A universal mechanism for long-range cross-correlations

¹ Department of Physics, University of Warwick - Coventry CV4 7AL, UK
² Department of Physics, University of Athens - GR-15771 Athens, Greece
³ Zentrum für Optische Quantentechnologien, Universität Hamburg - Luruper Chaussee 149, D-22761 Hamburg, Germany
⁴ The Hamburg Centre for Ultrafast Imaging - Luruper Chaussee 149, D-22761 Hamburg, Germany

Received: 16 September 2013
Accepted: 16 January 2014

Abstract

Cross-correlations are thought to emerge through interaction between particles.
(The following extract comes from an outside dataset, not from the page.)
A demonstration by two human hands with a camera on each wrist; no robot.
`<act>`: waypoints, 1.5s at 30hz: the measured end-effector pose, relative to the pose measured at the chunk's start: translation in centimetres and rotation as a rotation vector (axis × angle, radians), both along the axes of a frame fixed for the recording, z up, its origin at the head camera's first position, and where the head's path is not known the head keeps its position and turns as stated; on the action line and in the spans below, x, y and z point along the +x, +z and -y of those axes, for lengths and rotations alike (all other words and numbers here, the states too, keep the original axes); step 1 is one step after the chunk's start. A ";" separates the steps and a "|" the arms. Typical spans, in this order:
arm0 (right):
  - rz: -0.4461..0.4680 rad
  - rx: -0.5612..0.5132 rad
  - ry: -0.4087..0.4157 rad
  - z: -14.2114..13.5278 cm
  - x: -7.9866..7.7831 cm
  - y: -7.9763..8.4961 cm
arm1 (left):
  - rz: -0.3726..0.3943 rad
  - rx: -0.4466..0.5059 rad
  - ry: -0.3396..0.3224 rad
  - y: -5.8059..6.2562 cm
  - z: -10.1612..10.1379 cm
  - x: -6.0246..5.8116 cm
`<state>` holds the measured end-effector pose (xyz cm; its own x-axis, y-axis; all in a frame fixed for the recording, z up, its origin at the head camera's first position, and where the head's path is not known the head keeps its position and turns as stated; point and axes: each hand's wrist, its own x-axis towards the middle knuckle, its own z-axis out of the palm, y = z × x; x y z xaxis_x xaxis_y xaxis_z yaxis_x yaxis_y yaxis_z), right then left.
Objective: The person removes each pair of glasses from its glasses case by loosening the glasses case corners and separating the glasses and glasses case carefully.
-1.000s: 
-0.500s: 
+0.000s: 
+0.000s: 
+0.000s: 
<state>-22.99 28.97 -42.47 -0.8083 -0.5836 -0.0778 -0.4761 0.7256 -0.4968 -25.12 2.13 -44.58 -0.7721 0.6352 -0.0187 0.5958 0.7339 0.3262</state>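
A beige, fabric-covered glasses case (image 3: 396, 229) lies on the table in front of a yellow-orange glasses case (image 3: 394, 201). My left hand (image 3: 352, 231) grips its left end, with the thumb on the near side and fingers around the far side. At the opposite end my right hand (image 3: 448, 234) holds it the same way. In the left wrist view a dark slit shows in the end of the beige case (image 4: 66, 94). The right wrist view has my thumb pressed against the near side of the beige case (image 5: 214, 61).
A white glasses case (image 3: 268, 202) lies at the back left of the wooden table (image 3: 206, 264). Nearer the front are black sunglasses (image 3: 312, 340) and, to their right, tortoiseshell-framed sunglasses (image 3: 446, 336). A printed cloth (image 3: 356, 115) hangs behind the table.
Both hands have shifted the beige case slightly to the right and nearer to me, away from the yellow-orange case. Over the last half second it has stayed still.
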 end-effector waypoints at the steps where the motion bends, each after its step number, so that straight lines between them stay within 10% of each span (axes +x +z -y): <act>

Here we present a universal dynamical mechanism capable of generating power-law cross-correlations between non-interacting particles exposed to an external potential. This phenomenon can occur as an ensemble property when the external potential induces intermittent dynamics of Pomeau-Manneville type, providing laminar and stochastic phases of motion in a system with a large number of particles. In this case, the ensemble of particle-trajectories forms a random fractal in time. The underlying statistical self-similarity is the origin of the observed power-law cross-correlations. Furthermore, we have strong indications that a sufficient condition for the emergence of these long-range cross-correlations is the divergence of the mean residence time in the laminar phase of the single particle motion (sporadic dynamics). We argue that the proposed mechanism may be relevant for the occurrence of collective behaviour in critical systems.